Louisiana's J. Bennett Johnston would take over from Republican James McClure of Idaho in a Democratic Senate -- presuming, that is, that Johnston loses his bid to replace Robert Byrd of West Virginia as Democratic leader of the Senate. In that case, seniority would probably catapult Dale Bumpers of Arkansas, a dark-horse Presidential aspirant, into the chair.

As on oil-state senator, Johnston, like McClure, favors decontrol of all natural-gas prices as well as development of energy reserves on federal lands. The two men part company, however, on the question of oil-import fees: McClure is against them, while Johnston would slap on a fee of $5 or more per barrel, both as a way of bolstering the domestic oil industry and helping to reduce the federal deficit.

The real hot potato for this committee next year, however, will concern the disposal of nuclear waste from power plants. Nuclear plants now produce about 1,500 metric tons of spent fuel each year, and already there are 12,000 tons of it sitting in cooling ponds at utility sites around the country, awaiting a final resting place. Congress thought it solved the problem back in 1982, directing the Energy Department to develop two deep-shaft repositories, one in the East, one in the West. But under political pressure, the Reagan Administration has stopped looking for the eastern site, sparking outrage out West. Now the entire effort is in doubt. In the past, Johnston has pushed the idea of retrievable ground-level storage facilities as a temporary solution. This is politically more palatable to more people -- economically more palatable, too: permanent disposal sites could cost up to $25 billion and be paid by consumers through utility-bill surcharges.


Although Oregon's Bob Packwood has become something of a hero of the tax-reform effort this year, he is no hero with the business community, which estimates its tab for tax reform at about $120 billion a year. In a Democratic Senate, Packwood would give way to Lloyd Bentsen of Texas, a self-made millionaire known to lend a sympathetic ear to business interests.

Actually, it would be international trade issues, not tax issues, that would probably occupy center stage, with Democrats pushing for a major trade bill to close an expected trade deficit of $175 billion and protect jobs. One senator recently lambasted free-trade Reaganites who "talk like Rambo but act like Bambi" on international trade. Bentsen is more restrained in his criticism, but he is hardly a protectionist zealot. If there is one Democrat who can broker a compromise between free-trading Republicans and job-sensitive Democrats, it is probably Bentsen.


Pete Domenici of New Mexico, the Republican chairman, has been saying for four years that no matter how many reductions are made in federal spending, new taxes will still be necessary to reduce a federal deficit reeling out of control. Lawton Chiles of Florida, the Democrat who would replace him, makes the point even more loudly. Chiles would probably force a confrontation on the issue with the President.

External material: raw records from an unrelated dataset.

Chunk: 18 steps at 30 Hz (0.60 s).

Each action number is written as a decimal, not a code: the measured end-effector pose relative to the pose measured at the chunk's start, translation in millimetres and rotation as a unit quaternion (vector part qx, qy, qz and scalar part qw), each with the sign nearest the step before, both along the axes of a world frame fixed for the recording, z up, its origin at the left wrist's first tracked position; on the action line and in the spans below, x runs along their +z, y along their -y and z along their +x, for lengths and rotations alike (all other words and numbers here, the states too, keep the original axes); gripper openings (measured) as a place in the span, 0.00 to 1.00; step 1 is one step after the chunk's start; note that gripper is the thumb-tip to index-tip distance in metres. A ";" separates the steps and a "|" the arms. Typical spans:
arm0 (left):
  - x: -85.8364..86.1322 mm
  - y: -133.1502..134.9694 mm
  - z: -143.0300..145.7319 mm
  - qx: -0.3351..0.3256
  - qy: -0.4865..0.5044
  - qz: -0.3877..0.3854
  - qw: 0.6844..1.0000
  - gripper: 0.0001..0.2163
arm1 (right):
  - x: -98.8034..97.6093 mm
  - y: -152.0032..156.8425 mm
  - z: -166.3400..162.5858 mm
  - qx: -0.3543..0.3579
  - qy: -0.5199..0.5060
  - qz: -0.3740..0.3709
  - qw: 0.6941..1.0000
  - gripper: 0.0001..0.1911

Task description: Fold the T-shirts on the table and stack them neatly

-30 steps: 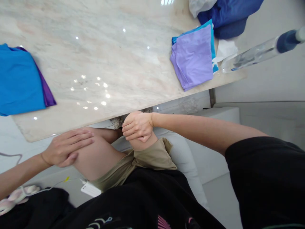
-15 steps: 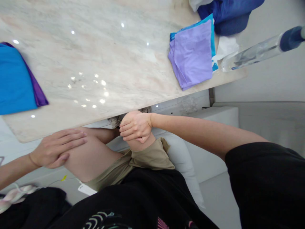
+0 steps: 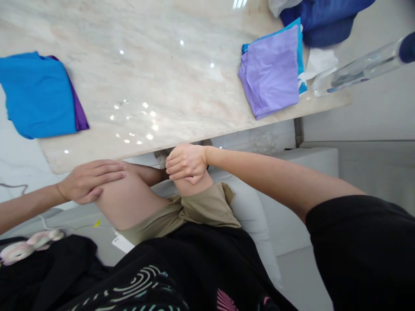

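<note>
My left hand [image 3: 97, 179] lies on my left knee with its fingers stretched out and holds nothing. Over my right knee [image 3: 191, 188] rests my right hand [image 3: 188, 163], its fingers draped across the skin, holding nothing. At the table's left end lies a folded blue cloth [image 3: 40, 95], with a dark purple cloth [image 3: 80, 113] showing from under its right edge. Toward the right end, a folded lavender cloth [image 3: 272, 73] sits on top of a bright blue one [image 3: 302, 60]. Neither hand touches the cloths.
The marble table [image 3: 181, 95] has its front edge just beyond my knees. A clear bottle [image 3: 359, 69], white tissue [image 3: 320, 62] and dark blue fabric [image 3: 327, 23] are at the right. A white tag or device with a cable [image 3: 122, 243] and black fabric [image 3: 65, 268] lie beside my left thigh.
The camera view has turned a little, so the table and cloths appear farther right and more of the blue cloth shows. Both hands stay on my knees.
</note>
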<state>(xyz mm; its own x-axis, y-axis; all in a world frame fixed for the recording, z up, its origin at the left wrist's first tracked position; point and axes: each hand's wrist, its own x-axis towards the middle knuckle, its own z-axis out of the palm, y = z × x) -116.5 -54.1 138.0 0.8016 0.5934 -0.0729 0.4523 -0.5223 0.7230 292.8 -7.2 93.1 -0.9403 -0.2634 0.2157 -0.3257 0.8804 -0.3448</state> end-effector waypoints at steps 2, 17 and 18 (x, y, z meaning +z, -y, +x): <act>-5.4 -5.2 -6.2 -0.032 -0.002 0.017 0.999 0.35 | -2.0 0.7 1.3 -0.010 -0.012 0.002 1.000 0.26; -7.2 -9.4 9.0 -0.038 -0.066 0.002 0.997 0.40 | -6.1 8.8 20.5 -0.086 -0.016 0.024 0.996 0.25; -4.6 -7.4 13.1 -0.019 -0.058 0.004 0.998 0.36 | -5.0 10.4 22.0 -0.093 -0.012 0.031 0.995 0.26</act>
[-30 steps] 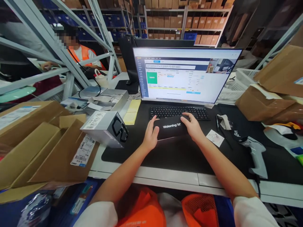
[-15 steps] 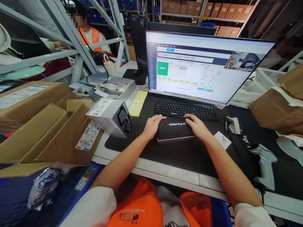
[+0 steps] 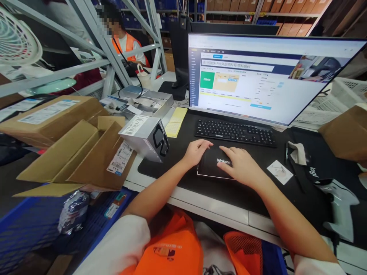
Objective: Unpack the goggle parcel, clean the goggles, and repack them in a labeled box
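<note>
A flat black box [image 3: 210, 168] with white "Wakening" lettering lies on the dark desk mat, in front of the keyboard [image 3: 235, 131]. At the box's left edge and far corner is my left hand [image 3: 197, 152], fingers closed against it. My right hand [image 3: 242, 164] rests on the lid with thumb and fingers apart, covering part of the lettering. To the left stands a silver box [image 3: 143, 139] printed with a dark headset shape, apart from both hands. A small white card [image 3: 280, 172] is right of my right hand.
A monitor [image 3: 258, 84] rises behind the keyboard. On the right are a barcode scanner [image 3: 341, 206] and a brown carton [image 3: 344, 131]. An open carton [image 3: 94, 160] stands at left, above a blue crate [image 3: 31, 225]. Beyond the metal frame sits a person in an orange vest [image 3: 132, 47].
My right hand has moved from the black box's far right edge onto its lid, now hiding some lettering. My left hand stays at the left side. The whole view has shifted slightly.
</note>
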`<state>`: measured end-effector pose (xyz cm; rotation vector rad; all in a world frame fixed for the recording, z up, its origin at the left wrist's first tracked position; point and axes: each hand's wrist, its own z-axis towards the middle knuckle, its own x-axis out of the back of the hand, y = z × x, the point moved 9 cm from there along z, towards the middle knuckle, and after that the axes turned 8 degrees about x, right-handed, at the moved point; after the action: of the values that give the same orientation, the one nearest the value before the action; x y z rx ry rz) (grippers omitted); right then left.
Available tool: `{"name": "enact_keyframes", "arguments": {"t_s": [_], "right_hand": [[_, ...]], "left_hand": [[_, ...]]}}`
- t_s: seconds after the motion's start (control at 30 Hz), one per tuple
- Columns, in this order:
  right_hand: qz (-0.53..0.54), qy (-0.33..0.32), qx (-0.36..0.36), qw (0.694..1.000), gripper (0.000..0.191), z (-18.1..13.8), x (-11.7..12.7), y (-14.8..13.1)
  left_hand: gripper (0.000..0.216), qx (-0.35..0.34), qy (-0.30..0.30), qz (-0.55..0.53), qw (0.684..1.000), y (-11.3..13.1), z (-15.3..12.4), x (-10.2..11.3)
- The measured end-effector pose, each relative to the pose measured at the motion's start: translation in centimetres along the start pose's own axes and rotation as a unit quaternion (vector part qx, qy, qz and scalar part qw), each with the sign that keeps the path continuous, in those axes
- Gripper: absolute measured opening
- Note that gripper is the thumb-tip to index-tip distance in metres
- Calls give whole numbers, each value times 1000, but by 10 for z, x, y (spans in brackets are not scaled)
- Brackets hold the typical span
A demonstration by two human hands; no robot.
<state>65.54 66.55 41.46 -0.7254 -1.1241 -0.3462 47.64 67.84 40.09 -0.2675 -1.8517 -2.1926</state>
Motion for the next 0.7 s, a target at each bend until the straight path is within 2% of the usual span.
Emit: {"name": "enact_keyframes", "arguments": {"t_s": [0.07,0.17,0.23,0.33,0.4,0.47,0.53,0.57,0.63,0.7], "right_hand": [[-20,-9,31,999,83,-3,-3,-19],[-43,-22,44,998,90,-3,-9,-25],[-78,-30,33,996,83,-2,-15,-20],[-115,-43,23,992,69,3,-24,-9],[-107,-46,30,993,62,5,-28,-4],[-94,-45,41,994,60,6,-29,-1],[-85,-45,49,994,59,7,-29,0],[-81,-45,51,994,59,7,-29,1],[-75,-46,48,995,59,7,-29,1],[-70,-46,42,996,58,7,-29,1]], "left_hand": [[60,-53,0,-12,999,15,-9,-1],[66,-85,14,-55,995,22,-17,-3],[72,-52,19,-105,993,11,-14,-6],[76,22,-5,-155,988,-11,-3,-10],[67,44,-51,-137,988,-16,3,-11],[56,37,-153,-75,985,-12,4,-14],[72,18,-272,9,962,-4,-4,-18],[84,10,-313,45,949,-2,-9,-18],[93,1,-347,88,934,1,-14,-13],[88,-3,-343,98,934,2,-14,-9]]}}
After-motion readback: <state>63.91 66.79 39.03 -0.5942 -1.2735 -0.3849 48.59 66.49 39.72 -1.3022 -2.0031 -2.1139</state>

Take it all around, there's a lot on the line at the ballot box this month -- for the Democrats, for business, but most of all for President Reagan. While a lame-duck President usually gets very little from Congress during his last two years in office, a lame-duck President facing a Congress in the hands of the other party gets even less. At a time like that, Presidents often do what Presidents can: make speeches for the history books and concentrate on foreign policy.